## TASK DIRECTIONS
All lines in the records below from the line with "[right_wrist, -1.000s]" through the line with "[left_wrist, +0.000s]" are to be given again exactly, both ends included; the pictures are to be left out.

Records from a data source
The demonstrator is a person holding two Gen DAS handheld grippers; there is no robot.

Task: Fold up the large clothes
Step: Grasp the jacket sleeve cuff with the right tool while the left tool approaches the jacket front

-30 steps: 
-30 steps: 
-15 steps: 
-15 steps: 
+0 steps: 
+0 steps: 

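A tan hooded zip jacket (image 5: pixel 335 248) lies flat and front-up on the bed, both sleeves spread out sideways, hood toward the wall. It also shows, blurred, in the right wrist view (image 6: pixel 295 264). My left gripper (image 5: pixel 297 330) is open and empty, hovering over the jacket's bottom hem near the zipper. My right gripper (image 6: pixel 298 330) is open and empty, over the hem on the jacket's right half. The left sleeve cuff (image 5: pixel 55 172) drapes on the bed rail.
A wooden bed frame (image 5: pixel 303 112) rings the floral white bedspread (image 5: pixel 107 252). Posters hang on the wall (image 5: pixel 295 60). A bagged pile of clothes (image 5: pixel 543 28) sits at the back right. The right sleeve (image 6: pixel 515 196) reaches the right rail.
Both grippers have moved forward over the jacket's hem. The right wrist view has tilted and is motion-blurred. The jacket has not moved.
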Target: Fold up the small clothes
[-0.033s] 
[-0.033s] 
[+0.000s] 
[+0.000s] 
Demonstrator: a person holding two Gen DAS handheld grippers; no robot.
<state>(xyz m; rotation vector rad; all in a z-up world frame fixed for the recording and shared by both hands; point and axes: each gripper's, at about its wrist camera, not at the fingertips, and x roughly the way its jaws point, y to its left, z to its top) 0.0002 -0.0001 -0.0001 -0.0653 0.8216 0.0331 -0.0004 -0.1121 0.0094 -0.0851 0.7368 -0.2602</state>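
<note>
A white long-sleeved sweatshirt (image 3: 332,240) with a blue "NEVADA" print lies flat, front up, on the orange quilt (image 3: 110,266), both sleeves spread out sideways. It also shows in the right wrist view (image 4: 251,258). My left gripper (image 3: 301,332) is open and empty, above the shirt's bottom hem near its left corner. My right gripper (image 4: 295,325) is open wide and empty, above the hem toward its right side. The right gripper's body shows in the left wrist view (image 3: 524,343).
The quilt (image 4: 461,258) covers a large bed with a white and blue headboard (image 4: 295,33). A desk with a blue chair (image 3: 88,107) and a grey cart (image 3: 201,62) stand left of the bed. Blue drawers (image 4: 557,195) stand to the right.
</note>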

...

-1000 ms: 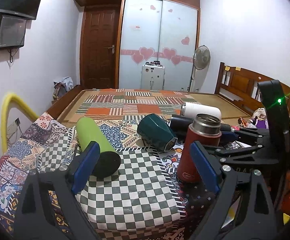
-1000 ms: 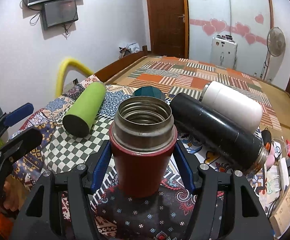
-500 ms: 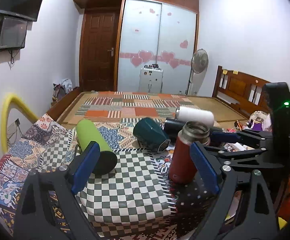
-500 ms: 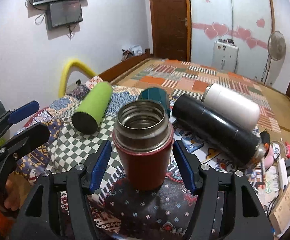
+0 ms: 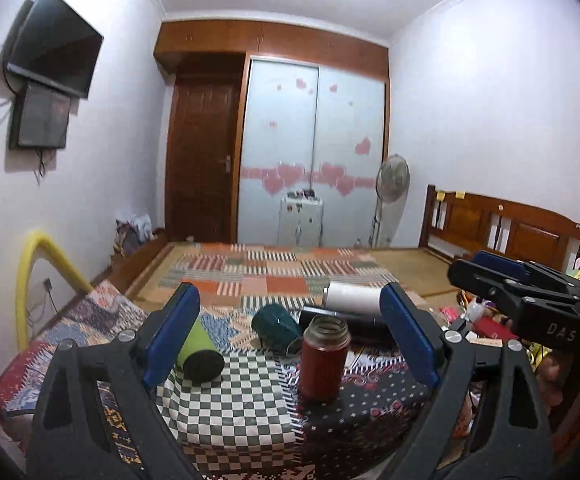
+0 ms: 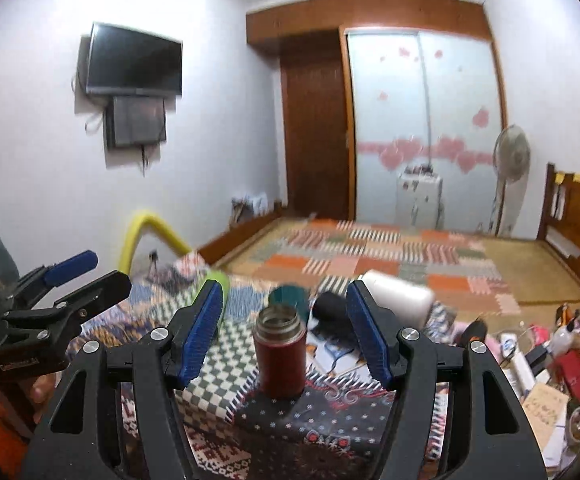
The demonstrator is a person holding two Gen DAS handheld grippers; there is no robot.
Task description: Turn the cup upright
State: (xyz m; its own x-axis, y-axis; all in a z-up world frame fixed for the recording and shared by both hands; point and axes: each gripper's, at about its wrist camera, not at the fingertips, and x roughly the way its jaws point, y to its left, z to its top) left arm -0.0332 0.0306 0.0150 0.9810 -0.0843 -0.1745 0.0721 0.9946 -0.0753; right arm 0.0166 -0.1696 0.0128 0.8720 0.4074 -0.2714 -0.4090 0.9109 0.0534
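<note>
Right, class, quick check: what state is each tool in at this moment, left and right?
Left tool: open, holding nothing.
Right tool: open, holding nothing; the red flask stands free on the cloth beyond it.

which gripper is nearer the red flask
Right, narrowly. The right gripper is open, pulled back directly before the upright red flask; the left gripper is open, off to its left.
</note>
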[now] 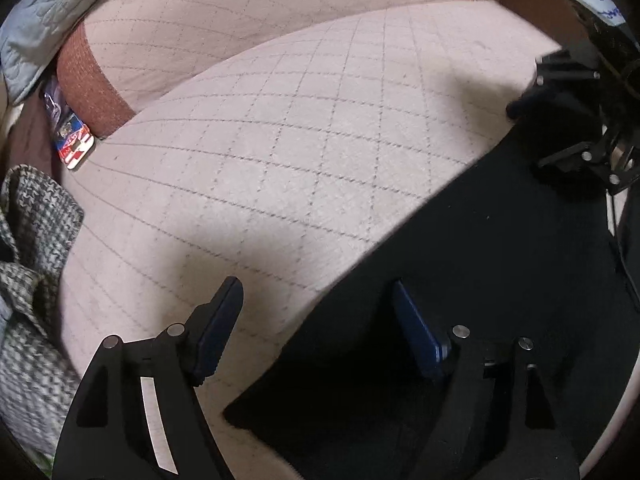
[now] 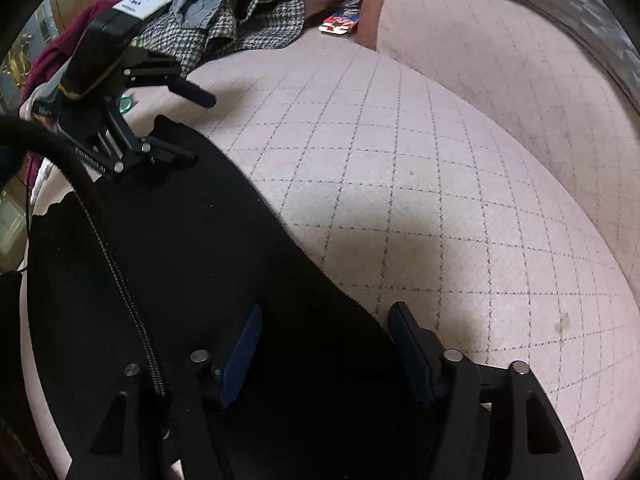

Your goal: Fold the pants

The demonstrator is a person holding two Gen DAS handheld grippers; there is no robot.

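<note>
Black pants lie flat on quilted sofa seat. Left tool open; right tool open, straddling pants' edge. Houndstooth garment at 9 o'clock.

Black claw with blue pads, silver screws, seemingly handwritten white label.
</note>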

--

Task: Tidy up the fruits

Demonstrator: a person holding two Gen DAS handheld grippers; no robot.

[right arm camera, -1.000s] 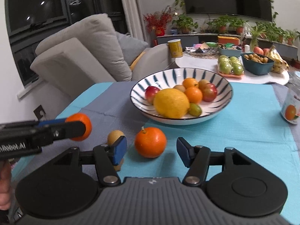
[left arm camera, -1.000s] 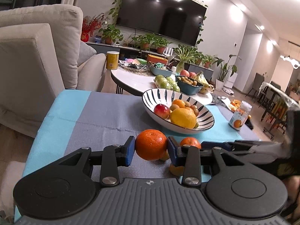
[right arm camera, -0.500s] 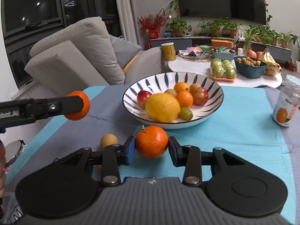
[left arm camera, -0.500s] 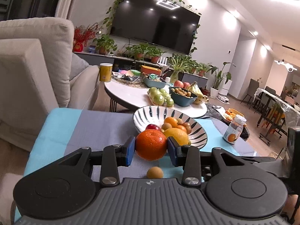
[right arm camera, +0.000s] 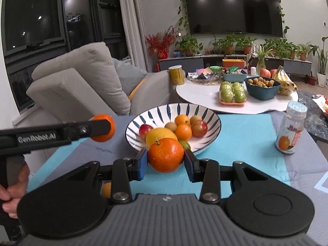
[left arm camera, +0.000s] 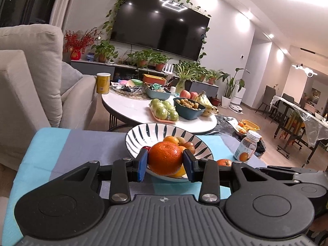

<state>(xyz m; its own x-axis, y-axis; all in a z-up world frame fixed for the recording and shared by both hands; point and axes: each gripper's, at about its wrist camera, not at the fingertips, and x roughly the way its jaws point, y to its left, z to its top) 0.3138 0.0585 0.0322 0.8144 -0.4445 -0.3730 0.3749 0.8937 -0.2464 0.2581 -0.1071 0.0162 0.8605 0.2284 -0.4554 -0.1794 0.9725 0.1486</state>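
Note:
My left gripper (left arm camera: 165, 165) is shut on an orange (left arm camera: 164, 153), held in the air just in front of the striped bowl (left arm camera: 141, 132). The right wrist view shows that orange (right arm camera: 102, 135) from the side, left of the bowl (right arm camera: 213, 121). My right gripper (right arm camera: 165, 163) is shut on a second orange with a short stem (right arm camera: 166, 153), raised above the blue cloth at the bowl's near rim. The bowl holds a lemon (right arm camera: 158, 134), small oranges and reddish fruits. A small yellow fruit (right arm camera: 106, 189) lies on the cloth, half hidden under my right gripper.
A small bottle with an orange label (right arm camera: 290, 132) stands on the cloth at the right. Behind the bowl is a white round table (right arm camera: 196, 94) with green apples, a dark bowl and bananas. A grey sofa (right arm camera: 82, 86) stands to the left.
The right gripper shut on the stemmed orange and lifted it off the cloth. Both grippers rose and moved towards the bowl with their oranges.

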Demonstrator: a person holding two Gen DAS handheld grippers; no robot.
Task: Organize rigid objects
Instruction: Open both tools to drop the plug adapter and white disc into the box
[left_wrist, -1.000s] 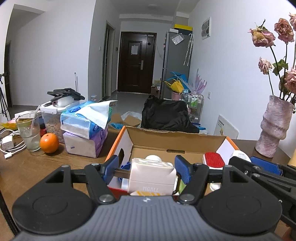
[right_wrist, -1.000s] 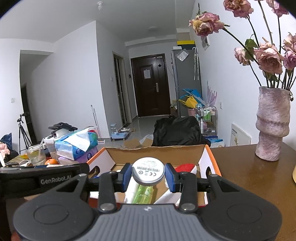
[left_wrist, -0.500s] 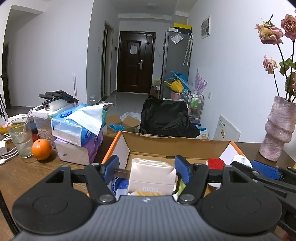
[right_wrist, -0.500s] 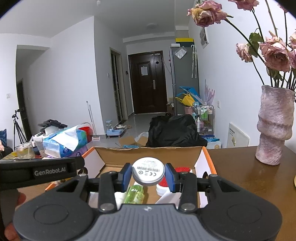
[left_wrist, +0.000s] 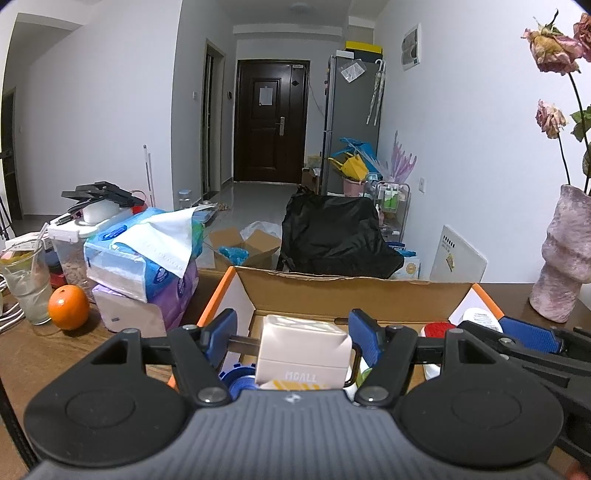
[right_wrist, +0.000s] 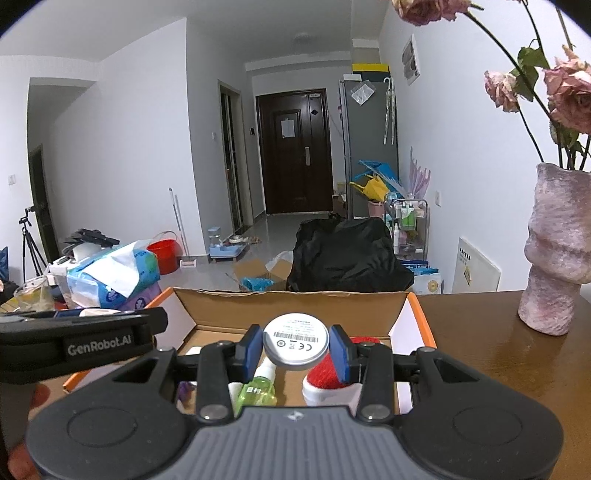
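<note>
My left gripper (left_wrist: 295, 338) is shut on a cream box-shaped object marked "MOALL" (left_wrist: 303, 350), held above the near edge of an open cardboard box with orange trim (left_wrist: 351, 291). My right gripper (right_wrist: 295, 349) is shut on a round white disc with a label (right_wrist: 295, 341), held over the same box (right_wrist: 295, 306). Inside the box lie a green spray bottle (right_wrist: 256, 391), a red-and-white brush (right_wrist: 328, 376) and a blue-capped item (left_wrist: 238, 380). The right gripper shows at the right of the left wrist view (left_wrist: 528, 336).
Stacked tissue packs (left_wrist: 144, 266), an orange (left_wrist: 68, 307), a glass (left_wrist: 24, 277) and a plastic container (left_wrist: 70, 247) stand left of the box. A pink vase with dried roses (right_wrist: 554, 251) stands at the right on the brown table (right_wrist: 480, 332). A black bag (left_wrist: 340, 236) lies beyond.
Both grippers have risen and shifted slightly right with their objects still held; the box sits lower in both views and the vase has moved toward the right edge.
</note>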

## SOLUTION BELOW
[right_wrist, -1.000s] 
[left_wrist, -0.500s] 
[right_wrist, -0.500s] 
[left_wrist, +0.000s] 

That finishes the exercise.